In the heat of restoring your patient to a more sustainable state of anatomy, there are times when a lifetime of association with construction workers* and 6 years on a hog farm come rushing back. You run through every illicit descriptor in your vocabulary and invent some new ones on the fly; all the while grunting like a Sumo wrestler in the throes of a prostate biopsy.

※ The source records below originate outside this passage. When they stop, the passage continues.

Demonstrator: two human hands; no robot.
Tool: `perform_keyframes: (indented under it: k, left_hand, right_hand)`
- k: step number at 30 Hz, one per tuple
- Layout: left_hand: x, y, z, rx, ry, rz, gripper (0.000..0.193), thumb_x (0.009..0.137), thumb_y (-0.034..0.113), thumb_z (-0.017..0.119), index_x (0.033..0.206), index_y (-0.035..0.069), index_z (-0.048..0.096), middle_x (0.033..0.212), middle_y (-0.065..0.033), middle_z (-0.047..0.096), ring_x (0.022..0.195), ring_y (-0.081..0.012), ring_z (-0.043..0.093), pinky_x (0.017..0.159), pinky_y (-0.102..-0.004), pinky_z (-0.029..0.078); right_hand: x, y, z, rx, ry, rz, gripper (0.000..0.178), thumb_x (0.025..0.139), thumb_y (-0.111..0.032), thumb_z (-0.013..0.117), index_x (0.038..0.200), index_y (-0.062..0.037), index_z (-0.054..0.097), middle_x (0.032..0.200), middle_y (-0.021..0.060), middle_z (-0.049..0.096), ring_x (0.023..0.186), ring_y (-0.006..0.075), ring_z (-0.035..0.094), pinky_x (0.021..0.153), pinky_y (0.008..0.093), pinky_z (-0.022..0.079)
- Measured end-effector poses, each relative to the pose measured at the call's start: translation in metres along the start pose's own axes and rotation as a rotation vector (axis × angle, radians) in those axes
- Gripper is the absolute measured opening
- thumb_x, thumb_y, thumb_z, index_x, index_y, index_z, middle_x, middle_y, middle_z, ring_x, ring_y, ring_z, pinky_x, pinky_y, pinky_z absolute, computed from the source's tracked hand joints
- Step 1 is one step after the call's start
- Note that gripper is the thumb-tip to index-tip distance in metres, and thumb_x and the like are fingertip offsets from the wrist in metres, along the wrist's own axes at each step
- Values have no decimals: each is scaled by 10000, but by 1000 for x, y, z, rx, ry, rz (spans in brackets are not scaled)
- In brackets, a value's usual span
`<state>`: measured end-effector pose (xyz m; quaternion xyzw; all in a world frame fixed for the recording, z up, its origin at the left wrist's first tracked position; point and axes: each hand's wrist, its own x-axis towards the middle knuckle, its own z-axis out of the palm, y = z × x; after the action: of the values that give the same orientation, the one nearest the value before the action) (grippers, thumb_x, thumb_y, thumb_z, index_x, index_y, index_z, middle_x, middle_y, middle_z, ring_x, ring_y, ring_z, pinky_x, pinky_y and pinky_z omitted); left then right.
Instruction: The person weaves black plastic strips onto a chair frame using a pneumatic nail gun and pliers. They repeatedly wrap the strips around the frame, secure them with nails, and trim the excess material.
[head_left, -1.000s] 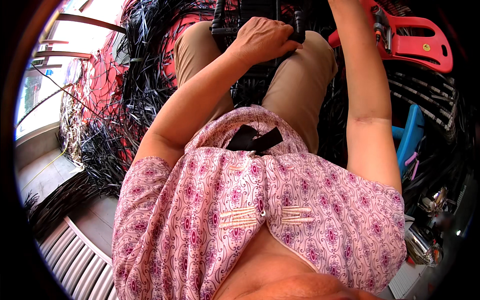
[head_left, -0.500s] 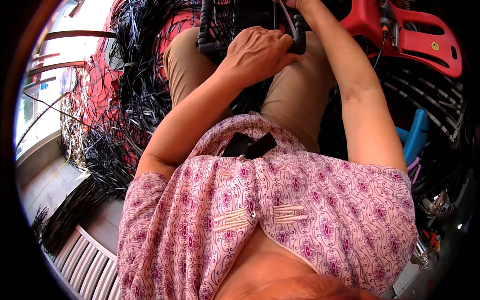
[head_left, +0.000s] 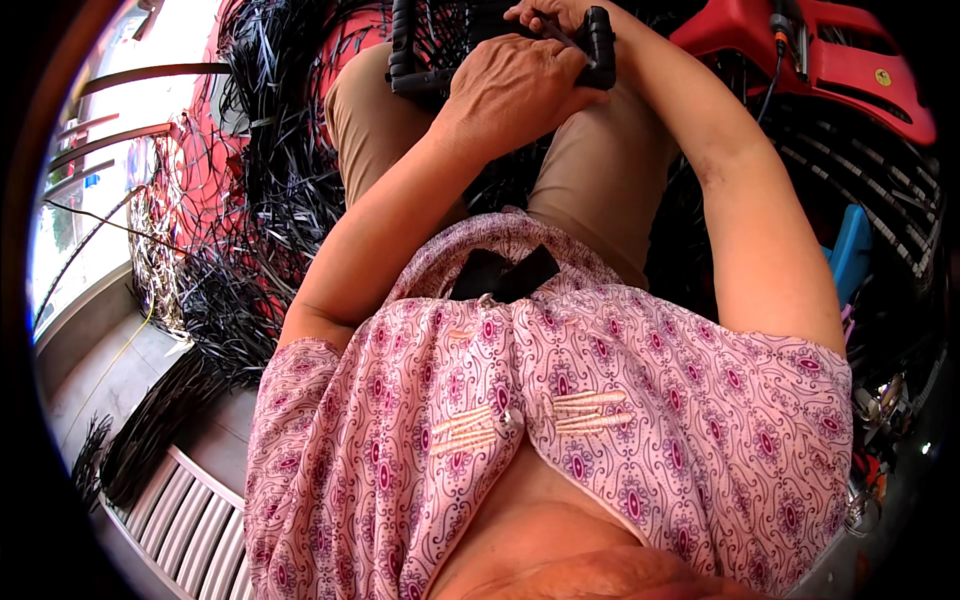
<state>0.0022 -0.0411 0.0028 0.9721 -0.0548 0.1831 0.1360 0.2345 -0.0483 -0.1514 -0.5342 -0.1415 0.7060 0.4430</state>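
Black frame [head_left: 422,82] clasped by the left hand [head_left: 512,88], dark strip [head_left: 556,32] pinched between fingers of the right hand [head_left: 568,12]

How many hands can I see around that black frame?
2: the left hand is over the near side of the black frame; the right hand is at the picture's top edge, partly cut off. I see no others.

The frame [head_left: 404,42] looks like plastic, ridged and slightly glossy. The strips [head_left: 270,62] seem also plastic, quite shiny. The chair [head_left: 845,68] is smooth, glossy plastic; shirt [head_left: 690,372] and trousers [head_left: 592,172] are matt cloth.
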Motion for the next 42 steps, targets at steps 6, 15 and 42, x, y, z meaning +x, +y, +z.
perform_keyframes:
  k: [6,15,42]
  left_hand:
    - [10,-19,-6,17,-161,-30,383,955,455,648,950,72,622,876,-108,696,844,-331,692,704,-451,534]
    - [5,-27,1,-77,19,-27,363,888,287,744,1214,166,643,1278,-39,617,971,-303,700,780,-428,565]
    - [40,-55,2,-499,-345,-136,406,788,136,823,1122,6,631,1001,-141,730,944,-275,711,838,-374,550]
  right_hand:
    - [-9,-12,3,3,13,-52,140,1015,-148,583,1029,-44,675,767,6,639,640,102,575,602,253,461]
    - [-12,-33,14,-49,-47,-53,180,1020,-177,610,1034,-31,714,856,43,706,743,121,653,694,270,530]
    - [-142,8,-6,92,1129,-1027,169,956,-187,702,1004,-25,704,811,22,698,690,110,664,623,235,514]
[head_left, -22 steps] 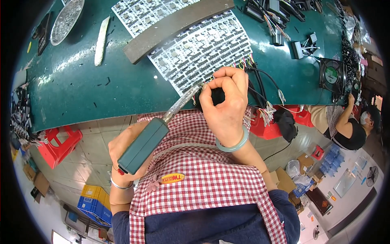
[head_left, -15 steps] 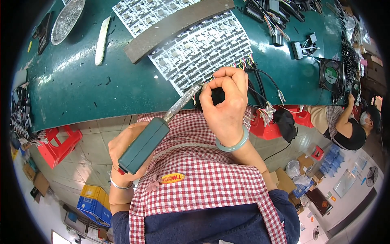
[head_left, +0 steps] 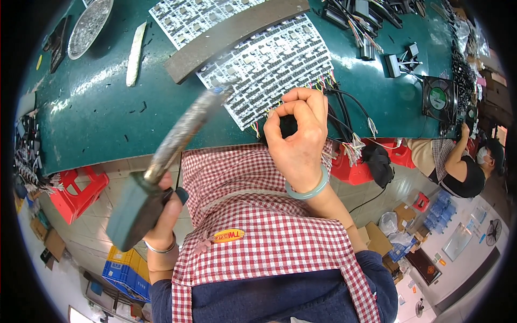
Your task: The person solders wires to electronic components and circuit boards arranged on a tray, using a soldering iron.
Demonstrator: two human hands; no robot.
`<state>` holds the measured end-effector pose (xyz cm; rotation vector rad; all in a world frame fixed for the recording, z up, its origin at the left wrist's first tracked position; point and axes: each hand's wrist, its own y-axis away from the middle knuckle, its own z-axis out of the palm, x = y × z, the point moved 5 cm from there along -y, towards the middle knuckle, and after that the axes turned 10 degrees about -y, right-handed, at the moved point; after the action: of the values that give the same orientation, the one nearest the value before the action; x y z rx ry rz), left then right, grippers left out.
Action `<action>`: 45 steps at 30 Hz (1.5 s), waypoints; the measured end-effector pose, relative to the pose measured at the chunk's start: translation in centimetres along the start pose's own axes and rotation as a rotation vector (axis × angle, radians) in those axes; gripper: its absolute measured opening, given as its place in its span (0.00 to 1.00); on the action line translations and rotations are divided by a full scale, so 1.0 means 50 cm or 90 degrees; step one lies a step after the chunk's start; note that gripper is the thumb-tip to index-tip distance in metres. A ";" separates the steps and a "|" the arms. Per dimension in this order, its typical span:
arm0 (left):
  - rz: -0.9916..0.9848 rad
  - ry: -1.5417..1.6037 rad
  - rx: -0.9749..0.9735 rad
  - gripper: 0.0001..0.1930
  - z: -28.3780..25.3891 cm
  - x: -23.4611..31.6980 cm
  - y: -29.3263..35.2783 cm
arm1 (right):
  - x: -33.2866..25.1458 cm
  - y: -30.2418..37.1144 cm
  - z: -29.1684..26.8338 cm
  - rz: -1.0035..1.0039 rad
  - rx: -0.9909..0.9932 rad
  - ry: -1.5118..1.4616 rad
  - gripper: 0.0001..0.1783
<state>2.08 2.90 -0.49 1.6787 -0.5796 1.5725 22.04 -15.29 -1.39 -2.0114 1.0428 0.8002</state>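
Note:
My left hand grips the green handle of a soldering iron, its metal barrel slanting up to a tip blurred over the circuit board panel. That white circuit board panel, covered with rows of small dark parts, lies flat on the bench. My right hand is at its near edge, thumb and forefinger pinched on a thin wire, mostly hidden by the fingertips. Coloured wire ends stick out from the edge left of those fingers. Black cables hang from the panel's edge on the right.
A dark curved bar lies across the panel. On the green bench are an oval metal dish, a white stick, black cased parts and a small fan. A person sits at the far right.
My left hand has drawn the soldering iron back to the left, its tip leaving the spot by my right fingertips. My right hand has stayed in place.

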 end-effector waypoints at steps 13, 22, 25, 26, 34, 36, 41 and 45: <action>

Medically speaking, the process of gestation and parturition stretches everything from the ovarian pedicle to the broad ligament that anchors the uterus itself, like a guide wire on a power pole. Mothers in the reading audience are thinking …duhh! The simple and repeatable fact that - across species - the female’s external genitalia can accept the male in such a fashion as to promote procreation, and then in nine months' time, allow passage of offspring; and in a few short weeks be ready for another round is undeniable proof there is a superior being.

However, when things go bad, it can be catastrophic. On an occasion when a cow generates intra-abdominal pressure that exceeds her ability to retain her “parts”, it all falls out behind. The void is filled on the next grunt by multiple loops of intestine. From that point, it takes effort to restore order.

Imagine that Shaquille O’Neal had a pair of rain pants. Tie them at the ankle with a piece of baler twine and fill them with pork chitterlings. Hang them about chest high, and grease them up with olive oil. Now, try and stuff them backwards through a mail slot.

And so I confidently strode onto Elmer Gerstner’s farm.

*Credit when it is due. At or near 70 years of age, the construction worker to whom I owe most of my ethic and education made the executive decision that cursing was crude. No patches, no hypnosis, just cold turkey. In one swoop, he scrubbed his language. I aspire to that policy, but have yet to adopt it as a whole.